**Task statement**. What is needed here is every line of the records that includes "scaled".

**Source records**.
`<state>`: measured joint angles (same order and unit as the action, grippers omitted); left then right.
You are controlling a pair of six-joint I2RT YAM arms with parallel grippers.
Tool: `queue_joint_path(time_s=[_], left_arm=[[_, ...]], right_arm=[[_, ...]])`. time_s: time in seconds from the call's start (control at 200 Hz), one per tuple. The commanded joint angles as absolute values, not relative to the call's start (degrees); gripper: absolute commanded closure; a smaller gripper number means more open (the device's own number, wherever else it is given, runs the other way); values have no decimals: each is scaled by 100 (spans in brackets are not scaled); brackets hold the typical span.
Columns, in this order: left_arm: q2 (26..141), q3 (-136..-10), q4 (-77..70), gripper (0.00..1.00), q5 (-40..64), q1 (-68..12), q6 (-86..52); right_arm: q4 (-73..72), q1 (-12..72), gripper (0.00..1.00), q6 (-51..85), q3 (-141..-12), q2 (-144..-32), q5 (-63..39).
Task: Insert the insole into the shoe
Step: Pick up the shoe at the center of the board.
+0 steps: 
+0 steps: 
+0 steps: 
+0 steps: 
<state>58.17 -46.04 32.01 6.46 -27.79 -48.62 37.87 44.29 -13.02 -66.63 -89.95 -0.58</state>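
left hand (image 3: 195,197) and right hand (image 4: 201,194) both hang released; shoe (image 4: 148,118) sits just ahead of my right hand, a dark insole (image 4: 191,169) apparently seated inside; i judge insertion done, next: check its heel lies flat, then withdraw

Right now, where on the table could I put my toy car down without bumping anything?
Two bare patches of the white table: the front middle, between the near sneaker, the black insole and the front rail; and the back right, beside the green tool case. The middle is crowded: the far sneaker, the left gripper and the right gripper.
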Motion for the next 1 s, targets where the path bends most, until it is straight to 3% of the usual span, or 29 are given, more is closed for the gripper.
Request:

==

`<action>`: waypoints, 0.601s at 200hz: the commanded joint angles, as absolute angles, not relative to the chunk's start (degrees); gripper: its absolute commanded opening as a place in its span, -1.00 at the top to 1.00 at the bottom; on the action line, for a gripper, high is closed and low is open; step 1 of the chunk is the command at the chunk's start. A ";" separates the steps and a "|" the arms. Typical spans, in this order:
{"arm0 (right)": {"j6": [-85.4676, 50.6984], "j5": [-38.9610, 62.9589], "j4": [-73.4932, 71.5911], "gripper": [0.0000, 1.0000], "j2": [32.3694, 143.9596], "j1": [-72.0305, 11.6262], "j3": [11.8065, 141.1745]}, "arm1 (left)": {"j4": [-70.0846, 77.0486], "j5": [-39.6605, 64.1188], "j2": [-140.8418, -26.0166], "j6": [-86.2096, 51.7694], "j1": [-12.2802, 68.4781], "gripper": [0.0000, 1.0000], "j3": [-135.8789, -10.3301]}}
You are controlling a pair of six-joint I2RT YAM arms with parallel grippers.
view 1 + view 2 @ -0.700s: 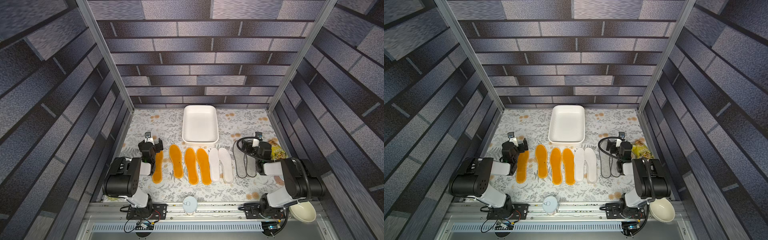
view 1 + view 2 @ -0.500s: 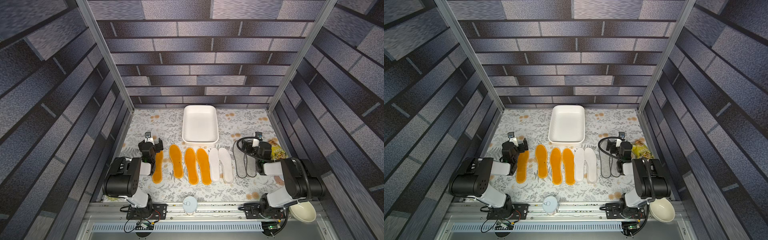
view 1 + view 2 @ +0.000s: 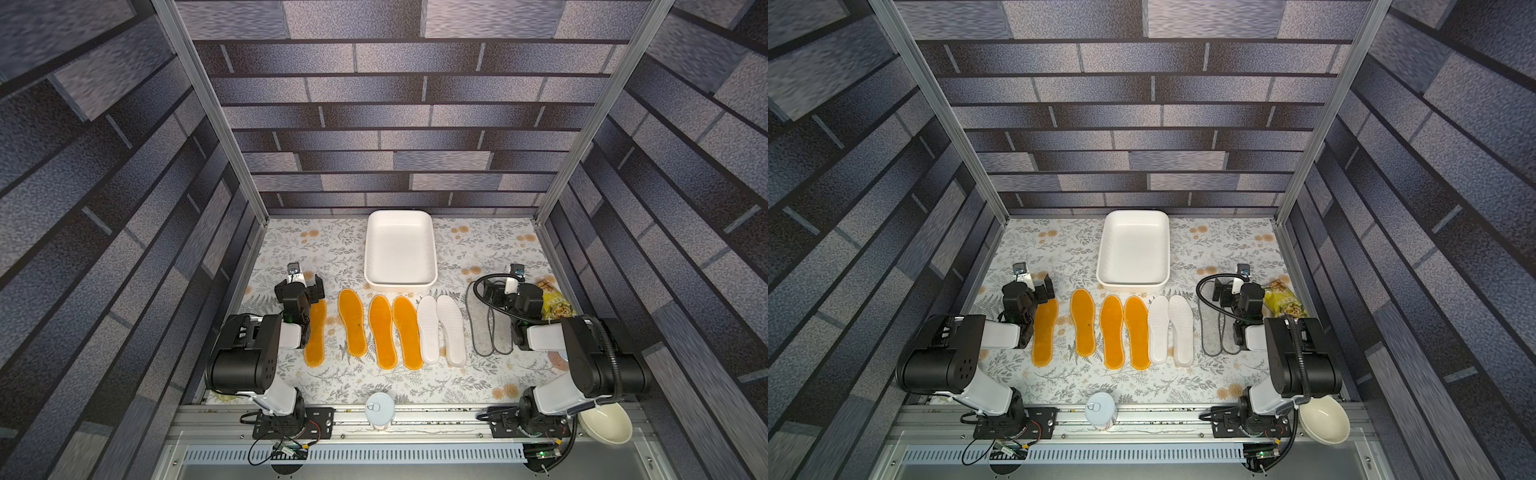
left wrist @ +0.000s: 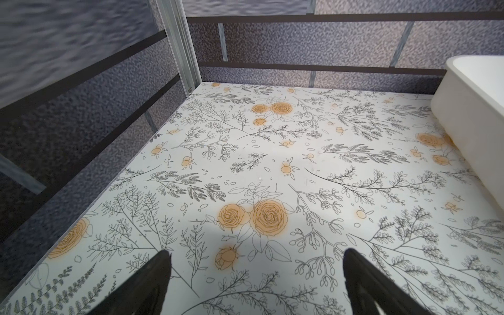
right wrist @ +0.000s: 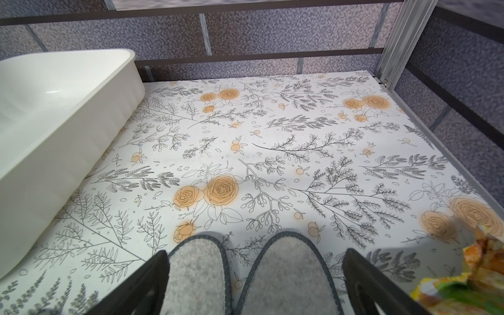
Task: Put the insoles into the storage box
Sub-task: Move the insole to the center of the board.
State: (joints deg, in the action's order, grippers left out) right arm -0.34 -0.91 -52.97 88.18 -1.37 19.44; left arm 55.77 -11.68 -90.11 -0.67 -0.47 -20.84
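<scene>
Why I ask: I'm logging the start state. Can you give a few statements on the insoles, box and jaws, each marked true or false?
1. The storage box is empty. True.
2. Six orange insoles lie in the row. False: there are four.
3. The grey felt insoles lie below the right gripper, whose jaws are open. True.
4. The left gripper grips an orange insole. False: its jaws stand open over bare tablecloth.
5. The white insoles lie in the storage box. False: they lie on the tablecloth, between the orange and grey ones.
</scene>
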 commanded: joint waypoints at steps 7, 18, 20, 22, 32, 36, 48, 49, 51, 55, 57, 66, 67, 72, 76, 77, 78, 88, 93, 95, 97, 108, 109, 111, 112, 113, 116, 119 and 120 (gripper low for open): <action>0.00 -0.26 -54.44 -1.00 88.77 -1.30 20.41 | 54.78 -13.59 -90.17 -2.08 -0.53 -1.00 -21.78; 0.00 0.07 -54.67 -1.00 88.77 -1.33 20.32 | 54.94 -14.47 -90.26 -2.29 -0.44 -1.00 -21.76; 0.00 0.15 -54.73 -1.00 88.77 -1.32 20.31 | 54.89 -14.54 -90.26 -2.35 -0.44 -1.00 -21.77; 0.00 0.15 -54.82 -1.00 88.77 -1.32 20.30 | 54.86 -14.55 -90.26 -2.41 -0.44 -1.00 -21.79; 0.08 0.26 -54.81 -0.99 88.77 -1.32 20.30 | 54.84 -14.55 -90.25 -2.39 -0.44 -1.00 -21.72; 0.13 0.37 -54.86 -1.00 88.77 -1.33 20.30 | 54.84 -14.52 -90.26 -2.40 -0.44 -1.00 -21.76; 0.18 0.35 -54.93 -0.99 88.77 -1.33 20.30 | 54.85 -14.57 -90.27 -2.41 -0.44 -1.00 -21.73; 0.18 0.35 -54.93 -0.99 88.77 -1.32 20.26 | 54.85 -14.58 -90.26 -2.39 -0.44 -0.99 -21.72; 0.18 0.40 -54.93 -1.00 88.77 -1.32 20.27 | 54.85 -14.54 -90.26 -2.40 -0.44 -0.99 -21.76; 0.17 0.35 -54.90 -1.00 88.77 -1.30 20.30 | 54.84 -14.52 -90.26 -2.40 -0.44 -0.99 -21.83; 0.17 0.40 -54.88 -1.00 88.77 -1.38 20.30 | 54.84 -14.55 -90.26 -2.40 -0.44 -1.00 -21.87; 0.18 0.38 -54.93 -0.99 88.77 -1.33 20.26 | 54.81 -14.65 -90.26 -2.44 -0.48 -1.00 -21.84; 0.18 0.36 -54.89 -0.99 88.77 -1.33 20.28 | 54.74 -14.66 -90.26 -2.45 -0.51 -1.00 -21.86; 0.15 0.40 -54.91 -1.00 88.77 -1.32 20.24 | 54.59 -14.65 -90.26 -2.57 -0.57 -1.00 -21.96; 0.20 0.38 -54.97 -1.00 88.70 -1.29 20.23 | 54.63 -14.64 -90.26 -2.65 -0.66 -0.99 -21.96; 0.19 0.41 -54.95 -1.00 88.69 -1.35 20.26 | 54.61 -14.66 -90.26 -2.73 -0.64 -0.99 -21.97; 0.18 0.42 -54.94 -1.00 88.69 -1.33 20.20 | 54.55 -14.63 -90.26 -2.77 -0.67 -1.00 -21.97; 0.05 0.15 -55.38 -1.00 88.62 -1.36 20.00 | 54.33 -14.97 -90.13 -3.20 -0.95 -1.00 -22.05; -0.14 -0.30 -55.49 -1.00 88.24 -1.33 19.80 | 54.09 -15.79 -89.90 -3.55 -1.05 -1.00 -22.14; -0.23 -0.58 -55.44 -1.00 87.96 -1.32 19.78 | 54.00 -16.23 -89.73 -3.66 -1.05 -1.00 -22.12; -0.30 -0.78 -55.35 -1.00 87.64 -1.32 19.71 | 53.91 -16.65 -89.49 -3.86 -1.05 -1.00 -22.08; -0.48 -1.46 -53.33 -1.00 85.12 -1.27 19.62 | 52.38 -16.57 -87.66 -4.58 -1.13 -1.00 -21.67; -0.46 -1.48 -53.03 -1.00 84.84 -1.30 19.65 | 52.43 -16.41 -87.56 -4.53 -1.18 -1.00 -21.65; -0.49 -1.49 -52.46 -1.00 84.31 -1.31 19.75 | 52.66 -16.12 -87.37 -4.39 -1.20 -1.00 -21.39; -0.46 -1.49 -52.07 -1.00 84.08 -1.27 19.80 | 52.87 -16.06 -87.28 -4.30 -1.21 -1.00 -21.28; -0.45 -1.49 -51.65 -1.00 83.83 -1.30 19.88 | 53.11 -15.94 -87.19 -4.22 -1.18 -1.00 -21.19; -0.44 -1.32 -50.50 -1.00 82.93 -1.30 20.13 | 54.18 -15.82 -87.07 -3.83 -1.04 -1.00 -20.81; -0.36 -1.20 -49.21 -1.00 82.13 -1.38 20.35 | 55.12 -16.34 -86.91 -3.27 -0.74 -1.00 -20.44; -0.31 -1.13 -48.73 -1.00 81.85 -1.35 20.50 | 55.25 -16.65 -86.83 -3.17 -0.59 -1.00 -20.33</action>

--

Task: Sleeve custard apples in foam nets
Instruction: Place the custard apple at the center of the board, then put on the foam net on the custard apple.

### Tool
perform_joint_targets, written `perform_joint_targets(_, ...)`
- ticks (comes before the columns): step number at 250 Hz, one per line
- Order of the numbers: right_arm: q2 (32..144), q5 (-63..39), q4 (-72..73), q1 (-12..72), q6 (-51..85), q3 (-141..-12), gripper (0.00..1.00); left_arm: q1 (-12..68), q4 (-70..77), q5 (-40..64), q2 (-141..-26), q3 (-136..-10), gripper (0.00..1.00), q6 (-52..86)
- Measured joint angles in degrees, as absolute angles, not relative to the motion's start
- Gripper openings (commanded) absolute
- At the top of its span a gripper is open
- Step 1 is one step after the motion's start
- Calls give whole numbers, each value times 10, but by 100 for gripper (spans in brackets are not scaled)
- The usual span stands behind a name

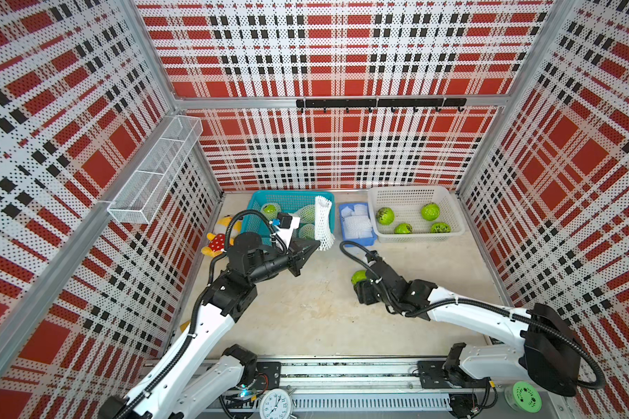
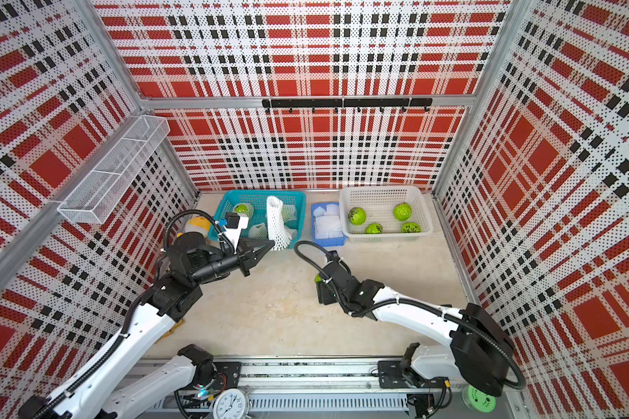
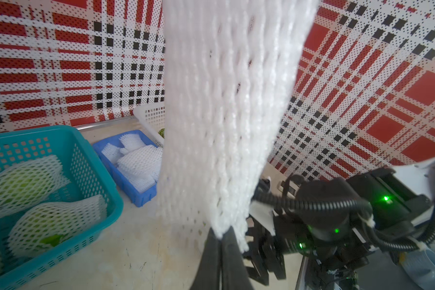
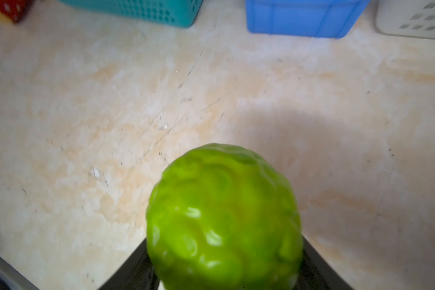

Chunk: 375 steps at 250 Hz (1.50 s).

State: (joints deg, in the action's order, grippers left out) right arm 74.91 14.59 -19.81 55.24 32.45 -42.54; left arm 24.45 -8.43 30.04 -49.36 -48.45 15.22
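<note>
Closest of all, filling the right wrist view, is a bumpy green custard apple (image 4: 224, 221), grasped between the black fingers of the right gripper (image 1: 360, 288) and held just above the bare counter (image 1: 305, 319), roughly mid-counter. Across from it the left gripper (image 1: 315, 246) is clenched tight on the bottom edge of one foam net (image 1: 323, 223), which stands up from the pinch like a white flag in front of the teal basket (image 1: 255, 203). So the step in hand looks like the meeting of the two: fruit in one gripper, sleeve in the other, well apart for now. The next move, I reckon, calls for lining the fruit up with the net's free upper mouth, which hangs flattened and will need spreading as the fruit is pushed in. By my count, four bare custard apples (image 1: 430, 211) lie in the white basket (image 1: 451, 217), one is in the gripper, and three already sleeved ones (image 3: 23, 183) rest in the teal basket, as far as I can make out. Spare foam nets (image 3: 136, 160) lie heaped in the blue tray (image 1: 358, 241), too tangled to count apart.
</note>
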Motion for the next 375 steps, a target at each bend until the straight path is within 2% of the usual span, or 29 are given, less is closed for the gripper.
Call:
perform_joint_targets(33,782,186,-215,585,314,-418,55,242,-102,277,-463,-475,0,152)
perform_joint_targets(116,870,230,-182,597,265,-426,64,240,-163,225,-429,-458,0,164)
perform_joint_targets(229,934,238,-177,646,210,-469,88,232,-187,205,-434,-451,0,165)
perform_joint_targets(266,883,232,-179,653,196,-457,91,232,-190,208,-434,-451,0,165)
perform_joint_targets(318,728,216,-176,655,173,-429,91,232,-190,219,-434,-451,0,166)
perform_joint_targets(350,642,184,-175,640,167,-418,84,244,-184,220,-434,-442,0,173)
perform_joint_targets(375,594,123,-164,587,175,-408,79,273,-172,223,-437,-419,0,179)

**Result of the task**.
Tool: `queue_joint_path(time_s=[_], left_arm=[[_, ...]], right_arm=[[_, ...]])`. time_s: time in seconds from the call's start (control at 200 Hz), one per tuple. The commanded joint angles as absolute values, not relative to the call's start (degrees); gripper: absolute commanded closure; a smaller gripper number means more open (the device's own number, wherever else it is given, runs the other way); values have no decimals: each is scaled by 100 (spans in brackets are not scaled); brackets hold the typical span.
- Calls give whole numbers, each value times 10, but by 100 for gripper (spans in brackets are not scaled)

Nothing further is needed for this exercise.